Dividing Property in a Florida Divorce: Who Gets What?
If you’re facing divorce in Florida, you might be apprehensive about whether your spouse can take you to the proverbial cleaners during the process. While such apprehension isn’t misplaced, revisions to Florida’s divorce laws encourage equitable distribution of the couple’s assets. Still, when considering potential property division in divorce, you likely have questions like:
- Who gets the house?
- How do we split up the furnishings?
- Who gets the new car, and who gets the clunker?
- Can my spouse try to claim my sports memorabilia?
- Does my spouse have the right to lay any claims to the land I just inherited from my grandparents?
Adam Cowhey, a family law attorney at Tallahassee’s Cowhey + Ward, will advise you that these are reasonable questions. “While divorce law relating to property division now encourages equitable distribution in Florida, ‘equitable’ does not necessarily mean ‘equal,’” he says. “By ‘equitable,’ the law promotes property division that is fair to both spouses according to their respective circumstances.”
He adds, “In some divorces, especially with couples who have accumulated a wide variety of assets, property division can be among the most contentious components of a divorce.” To surmount property division challenges and ensure the best outcomes in its distribution, you should always consult a skilled divorce lawyer like Adam Cowhey. Let’s review what you need to know about property division under divorce law, as detailed by Florida Statute 61.075.
Marital Versus Nonmarital Property
The primary legal factor in property division during a divorce is determining whether the property is marital or nonmarital. Marital property includes assets acquired jointly or by either spouse during the marriage. Non-marital property includes assets acquired before the marriage and inheritances and gifts acquired by one spouse during the marriage. Nonmarital property that would otherwise be deemed marital can be explicitly included in a prenuptial agreement. Last, know that debts also fall under the marital versus nonmarital rubric. Thus, if one spouse has a $10,000 credit card debt, both spouses will likely be liable for it.
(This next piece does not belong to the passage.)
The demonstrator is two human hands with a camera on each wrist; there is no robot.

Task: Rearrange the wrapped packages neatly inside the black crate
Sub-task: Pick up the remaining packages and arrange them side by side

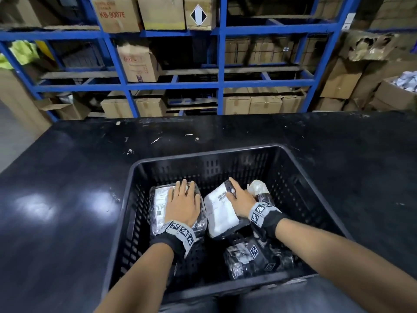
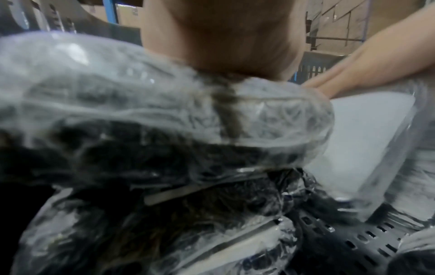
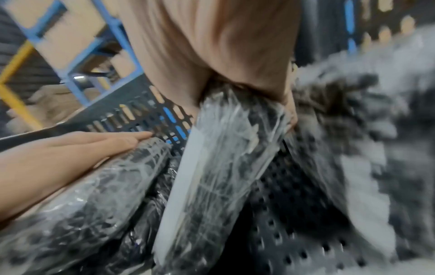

Given that a couple’s home is often their most valuable asset let’s take a closer look at its division. If you owned the home before you got married and retained its title, it likely has nonmarital status, though the value of any appreciation may be considered marital. Passive appreciation driven by real estate market forces typically remains nonmarital. However, divorce law deems active appreciation during the marriage, such as induced by mortgage payments and renovations, as marital. Additionally, factors like adding the spouse to the title, extensive refinancing, and significant renovations can blur the home’s nonmarital identity to the point that a divorce court might deem a large portion or all of it as marital.
What Equitable Distribution in Florida Means in Practice
The starting point for achieving an equitable distribution of marital assets (and debts) in a Florida divorce is an equal 50/50 split. However, Florida law promotes a fair outcome from the distribution by allowing divorce court judges to make distribution adjustments to address distinct factors relating to the marriage and its dissolution. Factors a judge can consider when weighing equitable distribution include:
- Respective spousal contributions to the marriage, such as financial, child-rearing, and homemaking.
- Interruptions to either spouse’s career or education due to family support needs like childcare.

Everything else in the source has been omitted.